All lines below must be repeated exactly, with the pictures omitted.

-*-

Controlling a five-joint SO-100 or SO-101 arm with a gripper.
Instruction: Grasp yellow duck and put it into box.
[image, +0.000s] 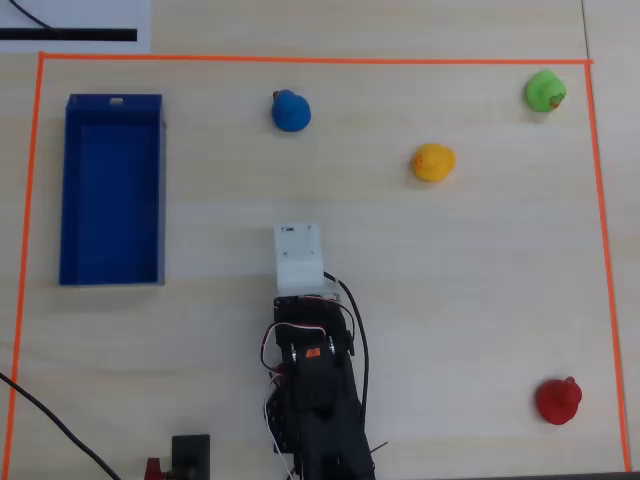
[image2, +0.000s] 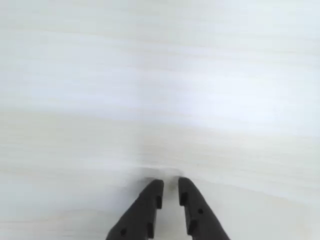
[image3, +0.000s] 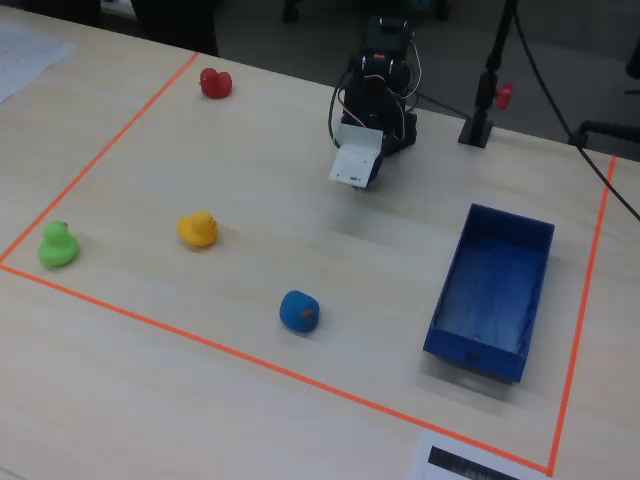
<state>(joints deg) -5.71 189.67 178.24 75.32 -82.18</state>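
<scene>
One yellow duck (image: 433, 162) is waiting, untouched, on the pale surface (image: 450, 300).
It is sitting well apart from the box (image: 112, 190), between a blue duck (image: 290, 110) and a green duck (image: 545, 90); the tool (image2: 170, 187) is hovering nearly closed and empty, probably parked before reaching.

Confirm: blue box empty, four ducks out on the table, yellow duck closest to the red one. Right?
One error. In the overhead view the yellow duck sits closest to the green duck, not the red duck, which is far off near the opposite corner. The blue box is empty, and all four ducks, including the blue duck, are on the table.
</scene>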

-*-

Response for this exercise:
Controlling a five-joint SO-100 or SO-101 arm with a gripper.
Instruction: Grasp yellow duck and put it into box.
[image, +0.000s] 
[image2, +0.000s] 
[image3, +0.000s] 
<state>(joints deg) -5.71 189.67 178.24 75.32 -82.18</state>
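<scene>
One yellow duck (image: 433, 162) is waiting, untouched, on the pale surface (image: 450, 300).
It is sitting well apart from the box (image: 112, 190), between a blue duck (image: 290, 110) and a green duck (image: 545, 90); the tool (image2: 170, 187) is hovering nearly closed and empty, probably parked before reaching.

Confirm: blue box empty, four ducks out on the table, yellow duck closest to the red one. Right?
One error. In the overhead view the yellow duck sits closest to the green duck, not the red duck, which is far off near the opposite corner. The blue box is empty, and all four ducks, including the blue duck, are on the table.
</scene>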

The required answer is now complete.